## What you are asked to do
Return the entries exactly. Images are not part of the copy.

## Records supplied

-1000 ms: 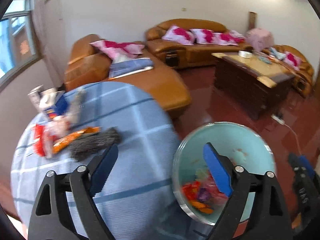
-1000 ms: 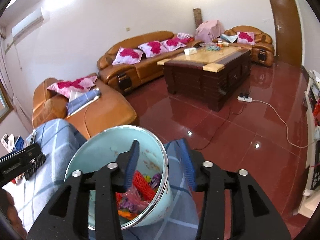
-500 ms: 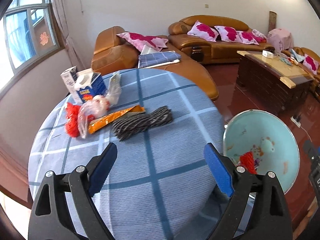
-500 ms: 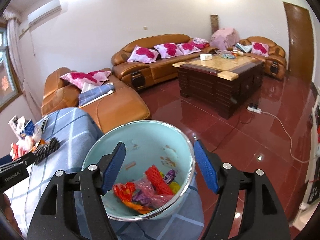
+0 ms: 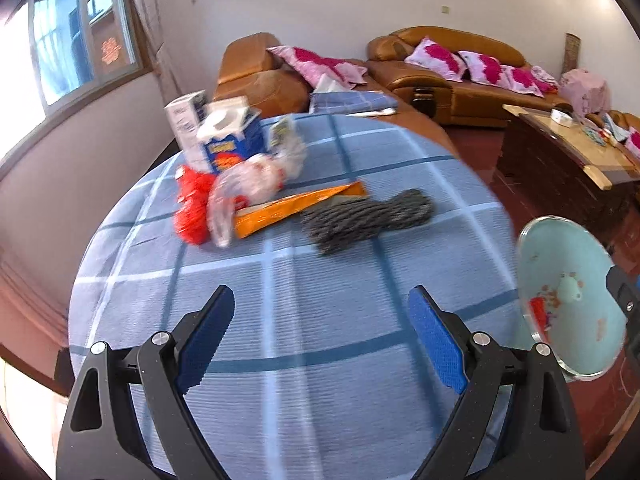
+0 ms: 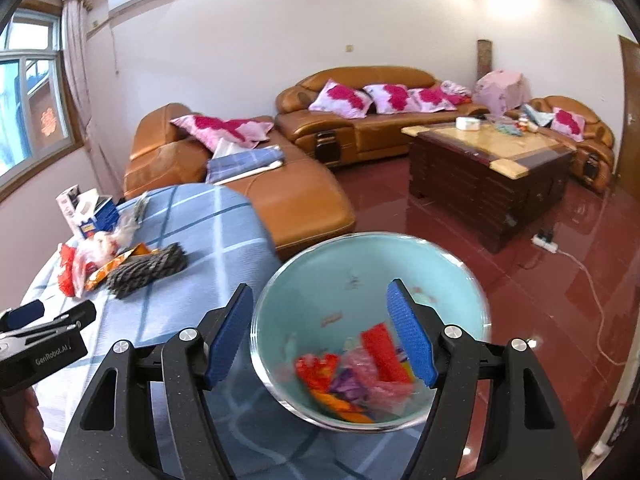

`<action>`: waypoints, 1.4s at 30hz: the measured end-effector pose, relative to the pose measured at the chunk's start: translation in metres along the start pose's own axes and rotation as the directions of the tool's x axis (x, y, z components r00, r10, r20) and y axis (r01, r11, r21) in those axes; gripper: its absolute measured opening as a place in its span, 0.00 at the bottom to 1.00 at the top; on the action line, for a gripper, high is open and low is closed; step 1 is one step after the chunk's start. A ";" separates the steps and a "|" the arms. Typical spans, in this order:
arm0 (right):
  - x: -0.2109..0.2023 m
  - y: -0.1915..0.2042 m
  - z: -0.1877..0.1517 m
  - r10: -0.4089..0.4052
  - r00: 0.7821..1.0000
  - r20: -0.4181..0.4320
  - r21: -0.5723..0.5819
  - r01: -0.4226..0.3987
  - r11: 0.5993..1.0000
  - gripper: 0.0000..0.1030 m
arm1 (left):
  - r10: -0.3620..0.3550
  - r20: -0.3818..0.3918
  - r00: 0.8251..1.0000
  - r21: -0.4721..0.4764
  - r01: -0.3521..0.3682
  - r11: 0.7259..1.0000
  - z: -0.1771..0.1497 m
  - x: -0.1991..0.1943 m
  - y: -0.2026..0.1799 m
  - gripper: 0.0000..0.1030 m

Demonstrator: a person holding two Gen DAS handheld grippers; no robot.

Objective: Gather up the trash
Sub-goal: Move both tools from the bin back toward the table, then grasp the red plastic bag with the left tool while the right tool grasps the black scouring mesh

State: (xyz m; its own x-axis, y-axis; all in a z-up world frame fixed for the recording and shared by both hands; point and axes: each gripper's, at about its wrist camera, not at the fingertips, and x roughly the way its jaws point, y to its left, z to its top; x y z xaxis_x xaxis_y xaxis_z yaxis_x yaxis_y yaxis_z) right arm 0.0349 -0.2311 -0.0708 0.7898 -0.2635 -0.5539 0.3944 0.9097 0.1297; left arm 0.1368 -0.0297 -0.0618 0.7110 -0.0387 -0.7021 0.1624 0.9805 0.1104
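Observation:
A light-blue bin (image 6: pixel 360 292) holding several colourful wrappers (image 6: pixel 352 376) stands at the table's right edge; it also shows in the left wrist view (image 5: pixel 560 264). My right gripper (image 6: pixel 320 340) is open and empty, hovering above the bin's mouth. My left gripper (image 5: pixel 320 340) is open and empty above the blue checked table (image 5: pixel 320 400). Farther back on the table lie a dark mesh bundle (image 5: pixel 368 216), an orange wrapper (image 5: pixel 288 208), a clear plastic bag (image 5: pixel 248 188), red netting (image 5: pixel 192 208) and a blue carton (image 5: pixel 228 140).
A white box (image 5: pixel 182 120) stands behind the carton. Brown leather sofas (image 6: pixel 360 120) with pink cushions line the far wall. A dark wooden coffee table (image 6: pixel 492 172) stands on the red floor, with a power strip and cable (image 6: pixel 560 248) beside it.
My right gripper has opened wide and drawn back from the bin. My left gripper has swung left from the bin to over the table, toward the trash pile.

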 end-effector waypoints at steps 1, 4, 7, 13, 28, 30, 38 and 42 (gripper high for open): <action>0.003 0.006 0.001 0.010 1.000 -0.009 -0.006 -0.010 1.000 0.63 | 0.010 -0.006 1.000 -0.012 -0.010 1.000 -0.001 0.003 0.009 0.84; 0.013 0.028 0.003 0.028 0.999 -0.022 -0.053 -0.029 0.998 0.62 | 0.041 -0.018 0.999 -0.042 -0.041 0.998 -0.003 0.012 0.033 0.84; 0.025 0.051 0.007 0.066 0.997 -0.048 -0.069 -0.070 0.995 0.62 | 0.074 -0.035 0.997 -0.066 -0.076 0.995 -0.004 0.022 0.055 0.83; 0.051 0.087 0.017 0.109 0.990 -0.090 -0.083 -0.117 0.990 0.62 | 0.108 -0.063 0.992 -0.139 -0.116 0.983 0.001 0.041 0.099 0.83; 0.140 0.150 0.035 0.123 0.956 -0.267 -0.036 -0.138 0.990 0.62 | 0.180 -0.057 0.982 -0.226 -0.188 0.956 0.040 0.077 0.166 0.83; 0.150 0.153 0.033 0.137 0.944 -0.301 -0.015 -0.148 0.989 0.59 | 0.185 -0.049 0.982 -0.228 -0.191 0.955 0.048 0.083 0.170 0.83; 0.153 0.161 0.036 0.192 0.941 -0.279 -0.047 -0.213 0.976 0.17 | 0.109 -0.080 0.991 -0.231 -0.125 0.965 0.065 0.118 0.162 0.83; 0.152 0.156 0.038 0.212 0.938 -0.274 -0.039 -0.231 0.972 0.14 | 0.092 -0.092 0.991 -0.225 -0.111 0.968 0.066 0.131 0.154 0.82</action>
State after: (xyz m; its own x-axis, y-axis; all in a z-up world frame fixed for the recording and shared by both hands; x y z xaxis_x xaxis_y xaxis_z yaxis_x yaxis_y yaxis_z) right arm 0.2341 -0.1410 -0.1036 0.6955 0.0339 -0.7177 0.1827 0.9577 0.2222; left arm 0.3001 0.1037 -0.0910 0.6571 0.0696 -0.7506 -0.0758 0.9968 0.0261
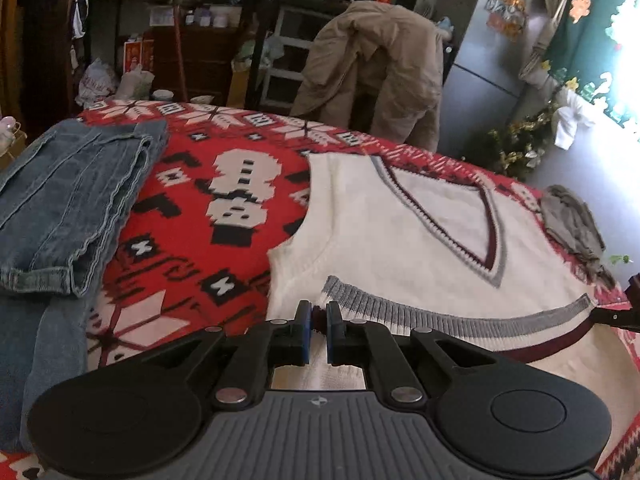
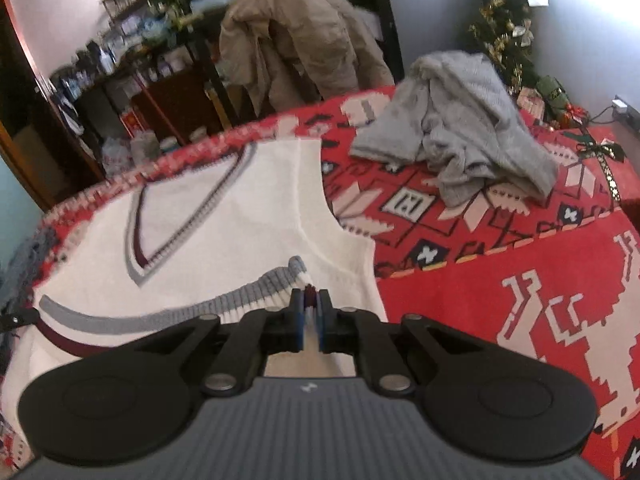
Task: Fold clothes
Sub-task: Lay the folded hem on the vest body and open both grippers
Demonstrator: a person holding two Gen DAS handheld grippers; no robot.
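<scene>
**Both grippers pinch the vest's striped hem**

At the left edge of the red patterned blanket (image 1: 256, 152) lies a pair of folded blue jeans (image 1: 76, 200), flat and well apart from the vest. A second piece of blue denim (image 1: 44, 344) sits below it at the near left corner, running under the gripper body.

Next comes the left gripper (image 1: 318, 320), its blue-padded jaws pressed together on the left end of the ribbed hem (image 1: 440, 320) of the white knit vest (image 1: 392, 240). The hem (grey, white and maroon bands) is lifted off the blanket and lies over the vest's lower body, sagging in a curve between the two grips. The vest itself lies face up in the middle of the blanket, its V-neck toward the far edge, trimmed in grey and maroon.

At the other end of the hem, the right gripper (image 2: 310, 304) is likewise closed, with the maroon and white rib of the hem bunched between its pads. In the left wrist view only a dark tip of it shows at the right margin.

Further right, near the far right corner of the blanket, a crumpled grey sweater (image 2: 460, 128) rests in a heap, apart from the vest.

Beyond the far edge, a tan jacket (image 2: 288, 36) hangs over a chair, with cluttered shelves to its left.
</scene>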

## Task response
-1000 ms: 
-1000 ms: 
-500 ms: 
-500 ms: 
+0 ms: 
+0 ms: 

`<action>`: waypoints, 1.4s at 30hz: the measured end-effector pose, relative to the pose measured at the chunk's start: translation in metres along the start pose's own axes and rotation as the directions of the tool's x axis (x, y, z components r00, r10, r20) and y axis (r01, r11, r21) in those axes; gripper: its absolute measured opening as a place in its span, 0.00 at the bottom to 1.00 at the top; on the action line, for a gripper, high is open and low is closed; step 1 is one step after the chunk's start. A ";" separates the steps and a "|" the arms. Typical spans, in this order:
arm0 (right):
  - x: -0.2109..0.2023 m
  - y: -0.1915..0.2042 m
  - z: -0.1877..0.1517 m
  - r10: -0.4089..0.4052
  - r00: 0.7821..1.0000
  - r20: -0.4181..0.4320
  - r21: -0.5723..0.5819
  - r01: -0.4226..0.3987
  - r11: 0.5993..1.0000
  - gripper: 0.0000..0.1030 m
arm1 (left):
  - r10: -0.3620..0.3550
  - r20: -0.3818..0.3918
  - r00: 0.8251..1.0000
  - r21: -0.4721..0.4764
  - r01: -0.3521..0.3682
  - r11: 0.7259..1.0000
  - z: -0.1771..0.1497 m
  - x: -0.1991..0.1943 m
  - y: -0.2026..0.1799 m
  - gripper: 0.0000..0.1030 m

Demonstrator: a person holding two Gen DAS handheld grippers; no robot.

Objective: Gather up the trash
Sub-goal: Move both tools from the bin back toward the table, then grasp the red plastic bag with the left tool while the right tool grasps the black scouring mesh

State: (xyz m; its own x-axis, y-axis; all in a z-up world frame fixed for the recording and shared by both hands; point and axes: each gripper's, at about its wrist camera, not at the fingertips, and x roughly the way its jaws point, y to its left, z to its top; x y z xaxis_x xaxis_y xaxis_z yaxis_x yaxis_y yaxis_z) right arm 0.0349 -0.2311 -0.0708 0.7898 -0.2635 -0.5539 0.3944 0.9097 0.1297; left arm 0.1368 -0.0297 -0.0618 0.7110 -0.0387 -0.7021 0.1624 0.9805 0.1104
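Observation:
A light-blue bin (image 6: pixel 360 292) holding several colourful wrappers (image 6: pixel 352 376) stands at the table's right edge; it also shows in the left wrist view (image 5: pixel 560 264). My right gripper (image 6: pixel 320 340) is open and empty, hovering above the bin's mouth. My left gripper (image 5: pixel 320 340) is open and empty above the blue checked table (image 5: pixel 320 400). Farther back on the table lie a dark mesh bundle (image 5: pixel 368 216), an orange wrapper (image 5: pixel 288 208), a clear plastic bag (image 5: pixel 248 188), red netting (image 5: pixel 192 208) and a blue carton (image 5: pixel 228 140).
A white box (image 5: pixel 182 120) stands behind the carton. Brown leather sofas (image 6: pixel 360 120) with pink cushions line the far wall. A dark wooden coffee table (image 6: pixel 492 172) stands on the red floor, with a power strip and cable (image 6: pixel 560 248) beside it.
My right gripper has opened wide and drawn back from the bin. My left gripper has swung left from the bin to over the table, toward the trash pile.
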
 end-effector waypoints at steps 1, 4, 7, 13, 28, 30, 38 and 42 (gripper high for open): <action>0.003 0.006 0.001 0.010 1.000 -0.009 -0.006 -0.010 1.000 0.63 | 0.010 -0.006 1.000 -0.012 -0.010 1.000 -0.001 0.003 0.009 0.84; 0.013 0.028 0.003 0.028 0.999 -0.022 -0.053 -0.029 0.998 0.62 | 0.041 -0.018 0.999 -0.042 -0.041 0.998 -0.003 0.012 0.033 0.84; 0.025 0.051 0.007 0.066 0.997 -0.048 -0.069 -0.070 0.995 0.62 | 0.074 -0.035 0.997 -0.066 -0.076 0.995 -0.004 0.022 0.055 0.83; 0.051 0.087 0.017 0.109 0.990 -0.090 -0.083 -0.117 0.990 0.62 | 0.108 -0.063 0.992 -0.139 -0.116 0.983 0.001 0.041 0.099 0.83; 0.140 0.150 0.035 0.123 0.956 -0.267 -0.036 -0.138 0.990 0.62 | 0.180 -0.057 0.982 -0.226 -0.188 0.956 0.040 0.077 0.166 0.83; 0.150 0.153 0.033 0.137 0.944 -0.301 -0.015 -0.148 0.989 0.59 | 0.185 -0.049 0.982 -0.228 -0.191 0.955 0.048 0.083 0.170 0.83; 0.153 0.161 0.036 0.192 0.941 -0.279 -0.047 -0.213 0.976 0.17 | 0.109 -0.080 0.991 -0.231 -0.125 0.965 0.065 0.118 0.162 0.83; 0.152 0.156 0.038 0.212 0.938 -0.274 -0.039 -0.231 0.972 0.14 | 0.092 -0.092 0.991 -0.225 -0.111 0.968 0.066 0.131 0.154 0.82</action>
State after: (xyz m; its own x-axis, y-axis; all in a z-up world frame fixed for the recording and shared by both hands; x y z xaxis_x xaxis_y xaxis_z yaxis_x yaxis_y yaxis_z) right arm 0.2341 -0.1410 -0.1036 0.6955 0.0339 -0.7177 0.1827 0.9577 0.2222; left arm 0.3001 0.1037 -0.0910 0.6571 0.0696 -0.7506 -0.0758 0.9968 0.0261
Task: Fold clothes
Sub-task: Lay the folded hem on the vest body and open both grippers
Demonstrator: a person holding two Gen DAS handheld grippers; no robot.
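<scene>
**Both grippers pinch the vest's striped hem**

At the left edge of the red patterned blanket (image 1: 256, 152) lies a pair of folded blue jeans (image 1: 76, 200), flat and well apart from the vest. A second piece of blue denim (image 1: 44, 344) sits below it at the near left corner, running under the gripper body.

Next comes the left gripper (image 1: 318, 320), its blue-padded jaws pressed together on the left end of the ribbed hem (image 1: 440, 320) of the white knit vest (image 1: 392, 240). The hem (grey, white and maroon bands) is lifted off the blanket and lies over the vest's lower body, sagging in a curve between the two grips. The vest itself lies face up in the middle of the blanket, its V-neck toward the far edge, trimmed in grey and maroon.

At the other end of the hem, the right gripper (image 2: 310, 304) is likewise closed, with the maroon and white rib of the hem bunched between its pads. In the left wrist view only a dark tip of it shows at the right margin.

Further right, near the far right corner of the blanket, a crumpled grey sweater (image 2: 460, 128) rests in a heap, apart from the vest.

Beyond the far edge, a tan jacket (image 2: 288, 36) hangs over a chair, with cluttered shelves to its left.
</scene>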

This answer requires nothing further.